He Quoteth Many Scriptures

A Reading of Polycarp’s Epistle to the Philippians

Having read through Ignatius’ epistles last week, I have decided to read his contemporary Polycarp this week. Polycarp’s only surviving work is his letter to the Philippians. The Smyrnaeans — of whom Polycarp was Bishop — also wrote to the surrounding churches of his martyrdom. It is these two documents I have read. Here is what I found interesting, and what challenged me:

The Apostles

For neither I, nor any other such one, can come up to the wisdom of the blessed and glorified Paul.
-Polycarp to the Philippians, Ch. 3

Polycarp had tremendous respect for the Apostles, which is no surprise given that tradition holds him as a direct disciple of John, and appointed Bishop by the Apostles themselves. Even as a member of one of the first generations of Christians, Polycarp was humble and conceded that he could not match Paul. I find the word choice of “glorified” interesting, almost as if he were applying Paul’s words in Romans 8:28 to the apostle himself, who speaks of our glorification is such certain terms that he does so in the past tense.

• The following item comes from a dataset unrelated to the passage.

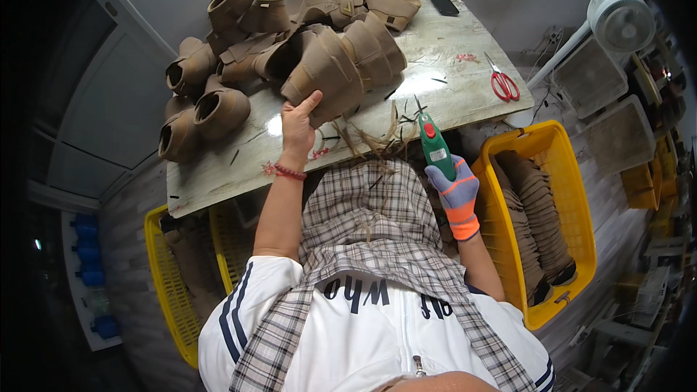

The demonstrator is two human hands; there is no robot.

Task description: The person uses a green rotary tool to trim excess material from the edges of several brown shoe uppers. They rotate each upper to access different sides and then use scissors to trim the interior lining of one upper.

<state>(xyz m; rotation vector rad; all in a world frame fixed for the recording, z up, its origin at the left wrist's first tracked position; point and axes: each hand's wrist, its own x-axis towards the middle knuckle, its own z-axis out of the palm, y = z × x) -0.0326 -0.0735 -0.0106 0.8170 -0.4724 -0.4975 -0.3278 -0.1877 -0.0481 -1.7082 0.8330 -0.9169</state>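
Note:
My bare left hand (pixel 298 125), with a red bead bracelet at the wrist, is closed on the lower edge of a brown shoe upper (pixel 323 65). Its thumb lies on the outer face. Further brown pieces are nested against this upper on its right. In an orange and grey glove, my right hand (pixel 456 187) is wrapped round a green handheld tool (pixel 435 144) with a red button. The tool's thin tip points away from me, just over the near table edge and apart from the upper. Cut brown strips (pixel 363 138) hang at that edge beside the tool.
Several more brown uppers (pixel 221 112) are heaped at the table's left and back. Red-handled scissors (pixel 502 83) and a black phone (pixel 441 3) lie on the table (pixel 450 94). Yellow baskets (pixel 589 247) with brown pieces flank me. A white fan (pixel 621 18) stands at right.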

However, I was challenged by what he writes next:

[Paul], when among you, accurately and steadfastly taught the word of truth in the presence of those who were then alive. And when absent from you, he wrote you a letter, which, if you carefully study, you will find to be the means of building you up in that faith which has been given you, and which, being followed by hope, and preceded by love towards God, and Christ, and our neighbour, is the mother of us all.
-Polycarp to the Philippians, Ch. 3

There are a few implications here, but they take some time to unpack. We know that a) Paul taught the Philippians when he lived with them, b) that he left them, c) that he wrote them a letter (Paul’s Epistle to the Philippians), and d) that they should study this letter.

None of this is surprising. This is the language we should expect to describe Scripture. But the following phrase, “you will find to be the means of building you up in that faith which has been given to you” implies that the studying of Scripture is to build up the faith that Paul gave to them. It would seem a bit odd here if Polycarp was implying that the letter Paul wrote would build up a faith they also received in one of his letters (or written Scripture). Paul’s epistle, written to the Philippians, was meant to be studied so that they could build up the faith that Paul had already delivered to them in person. This is a humbling reminder that many of the earliest Christians were taught verbally, and many didn’t have access to the complete Scriptures as we do today. It is also a reminder to follow the spiritual example of those in authority over us:

The Apostolic Teaching

I exhort you all, therefore, to yield obedience to the word of righteousness, and to exercise all patience, such as you have seen [set] before your eyes, not only in the case of the blessed Ignatius, and Zosimus, and Rufus, but also in others among yourselves, and in Paul himself, and the rest of the apostles.
-Polycarp to the Philippians, Ch. 9

Admittedly, I see whispers of what modern theologians would call Apostolic Succession here. The Christian faith was exemplified by Ignatius, Zosimus, and Rufus, by those in Philippi, and the Apostles. This example was “set before [our] eyes” going back to the Apostles, and is present (at least in the time of Polycarp) in the church body to which he was writing.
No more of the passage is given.